• _Problem description_
Using the data beneath this instruction, retype only the lines from the one that contains "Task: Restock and" down to the one that contains "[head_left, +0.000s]", both included, exactly as they appear.

● ● ●

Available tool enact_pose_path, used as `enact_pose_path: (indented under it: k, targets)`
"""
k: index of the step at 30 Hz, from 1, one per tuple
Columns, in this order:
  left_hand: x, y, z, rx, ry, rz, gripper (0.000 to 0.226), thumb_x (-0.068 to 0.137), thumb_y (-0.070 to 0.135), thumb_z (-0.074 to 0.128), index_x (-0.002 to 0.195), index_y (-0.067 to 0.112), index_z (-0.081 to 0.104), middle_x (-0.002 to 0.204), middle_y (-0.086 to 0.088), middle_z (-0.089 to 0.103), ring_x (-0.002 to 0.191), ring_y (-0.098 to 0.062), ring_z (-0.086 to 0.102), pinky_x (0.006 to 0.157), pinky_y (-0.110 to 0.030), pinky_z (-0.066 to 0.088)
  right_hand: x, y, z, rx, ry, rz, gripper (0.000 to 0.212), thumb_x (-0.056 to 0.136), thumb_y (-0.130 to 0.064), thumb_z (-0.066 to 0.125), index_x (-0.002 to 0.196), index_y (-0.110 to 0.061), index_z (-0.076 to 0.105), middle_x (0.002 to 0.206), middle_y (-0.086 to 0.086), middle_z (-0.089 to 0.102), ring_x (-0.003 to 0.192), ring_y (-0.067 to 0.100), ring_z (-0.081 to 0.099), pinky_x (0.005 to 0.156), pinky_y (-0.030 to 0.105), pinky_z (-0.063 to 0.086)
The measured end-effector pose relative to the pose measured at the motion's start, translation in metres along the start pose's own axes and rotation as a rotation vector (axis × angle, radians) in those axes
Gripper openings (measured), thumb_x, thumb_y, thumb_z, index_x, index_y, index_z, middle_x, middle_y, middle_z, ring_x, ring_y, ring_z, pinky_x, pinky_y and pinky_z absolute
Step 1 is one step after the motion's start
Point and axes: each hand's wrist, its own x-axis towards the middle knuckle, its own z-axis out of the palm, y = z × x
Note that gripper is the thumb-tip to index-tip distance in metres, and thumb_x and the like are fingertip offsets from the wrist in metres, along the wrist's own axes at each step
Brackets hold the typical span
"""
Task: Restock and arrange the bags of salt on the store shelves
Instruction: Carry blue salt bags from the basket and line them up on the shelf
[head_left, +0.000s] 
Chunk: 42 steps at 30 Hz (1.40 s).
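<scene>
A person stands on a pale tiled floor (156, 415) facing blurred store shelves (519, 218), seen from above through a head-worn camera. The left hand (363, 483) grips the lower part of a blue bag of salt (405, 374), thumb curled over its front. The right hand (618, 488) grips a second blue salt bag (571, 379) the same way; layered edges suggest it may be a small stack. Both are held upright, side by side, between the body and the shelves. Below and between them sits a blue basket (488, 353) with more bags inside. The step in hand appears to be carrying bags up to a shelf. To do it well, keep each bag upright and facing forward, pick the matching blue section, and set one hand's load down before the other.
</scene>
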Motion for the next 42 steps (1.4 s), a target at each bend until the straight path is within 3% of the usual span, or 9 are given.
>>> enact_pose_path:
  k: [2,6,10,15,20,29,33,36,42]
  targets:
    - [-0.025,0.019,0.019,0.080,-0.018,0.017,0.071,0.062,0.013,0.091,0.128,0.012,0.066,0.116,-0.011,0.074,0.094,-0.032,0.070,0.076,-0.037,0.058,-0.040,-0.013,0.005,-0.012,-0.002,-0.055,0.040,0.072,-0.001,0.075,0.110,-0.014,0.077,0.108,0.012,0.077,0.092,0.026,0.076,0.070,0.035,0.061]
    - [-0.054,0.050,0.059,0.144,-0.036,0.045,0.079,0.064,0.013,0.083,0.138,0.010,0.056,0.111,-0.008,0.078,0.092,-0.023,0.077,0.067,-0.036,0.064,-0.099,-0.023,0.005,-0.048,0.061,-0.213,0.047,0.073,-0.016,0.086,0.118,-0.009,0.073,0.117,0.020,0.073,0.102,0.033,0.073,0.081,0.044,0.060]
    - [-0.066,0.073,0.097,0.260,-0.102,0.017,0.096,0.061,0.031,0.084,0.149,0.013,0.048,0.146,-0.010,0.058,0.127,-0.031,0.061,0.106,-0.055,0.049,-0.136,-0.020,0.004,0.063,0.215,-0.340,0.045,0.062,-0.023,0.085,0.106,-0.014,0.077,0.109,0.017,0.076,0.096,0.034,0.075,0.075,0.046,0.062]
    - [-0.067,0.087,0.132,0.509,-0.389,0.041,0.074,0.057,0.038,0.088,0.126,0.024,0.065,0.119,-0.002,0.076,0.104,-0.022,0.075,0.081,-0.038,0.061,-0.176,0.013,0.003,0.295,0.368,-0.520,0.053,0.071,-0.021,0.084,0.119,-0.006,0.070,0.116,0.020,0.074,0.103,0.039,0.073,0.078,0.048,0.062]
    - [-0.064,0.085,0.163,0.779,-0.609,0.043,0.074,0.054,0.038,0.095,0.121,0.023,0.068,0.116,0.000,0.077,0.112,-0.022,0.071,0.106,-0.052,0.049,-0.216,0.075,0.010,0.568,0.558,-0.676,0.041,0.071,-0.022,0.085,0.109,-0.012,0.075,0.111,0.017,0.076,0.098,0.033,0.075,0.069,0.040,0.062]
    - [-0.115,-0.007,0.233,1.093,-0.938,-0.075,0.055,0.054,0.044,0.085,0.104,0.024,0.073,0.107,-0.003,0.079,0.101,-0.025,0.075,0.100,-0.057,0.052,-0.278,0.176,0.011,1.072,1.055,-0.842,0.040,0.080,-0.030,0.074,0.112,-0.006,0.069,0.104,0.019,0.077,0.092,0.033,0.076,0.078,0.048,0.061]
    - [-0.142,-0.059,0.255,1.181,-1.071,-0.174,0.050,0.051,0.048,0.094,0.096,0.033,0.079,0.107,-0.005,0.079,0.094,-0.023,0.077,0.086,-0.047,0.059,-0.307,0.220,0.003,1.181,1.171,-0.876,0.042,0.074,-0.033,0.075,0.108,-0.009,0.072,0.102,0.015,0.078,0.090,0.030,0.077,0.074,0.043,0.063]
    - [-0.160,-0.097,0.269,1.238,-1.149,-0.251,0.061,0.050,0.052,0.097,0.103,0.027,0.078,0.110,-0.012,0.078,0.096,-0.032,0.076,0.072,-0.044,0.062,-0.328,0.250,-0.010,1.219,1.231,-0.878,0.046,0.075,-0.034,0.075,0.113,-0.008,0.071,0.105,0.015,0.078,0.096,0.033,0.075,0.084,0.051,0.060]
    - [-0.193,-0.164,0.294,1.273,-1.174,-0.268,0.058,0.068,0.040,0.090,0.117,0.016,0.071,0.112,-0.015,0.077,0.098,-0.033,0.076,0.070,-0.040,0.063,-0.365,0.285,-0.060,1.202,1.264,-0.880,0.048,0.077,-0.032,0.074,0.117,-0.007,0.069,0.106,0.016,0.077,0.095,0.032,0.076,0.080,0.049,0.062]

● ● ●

• _Task output_
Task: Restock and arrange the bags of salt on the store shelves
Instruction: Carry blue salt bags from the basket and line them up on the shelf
[head_left, +0.000s] 

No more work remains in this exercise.